## [WHAT IS BEING ASKED]
Give back the data below exactly as it was given.

## [DATA SEGMENT]

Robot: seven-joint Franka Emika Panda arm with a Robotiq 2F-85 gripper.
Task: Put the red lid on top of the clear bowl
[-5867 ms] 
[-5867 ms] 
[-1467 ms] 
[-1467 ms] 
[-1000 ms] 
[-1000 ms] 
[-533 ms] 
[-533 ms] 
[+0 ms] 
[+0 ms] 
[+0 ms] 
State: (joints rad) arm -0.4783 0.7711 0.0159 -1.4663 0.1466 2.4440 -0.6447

## [FINAL ANSWER]
Robot: seven-joint Franka Emika Panda arm with a Robotiq 2F-85 gripper.
Task: Put the red lid on top of the clear bowl
[-5867 ms] 
[-5867 ms] 
[-1467 ms] 
[-1467 ms] 
[-1000 ms] 
[-1000 ms] 
[-533 ms] 
[-533 ms] 
[+0 ms] 
[+0 ms] 
[+0 ms] 
State: (joints rad) arm -0.4783 0.7711 0.0159 -1.4663 0.1466 2.4440 -0.6447

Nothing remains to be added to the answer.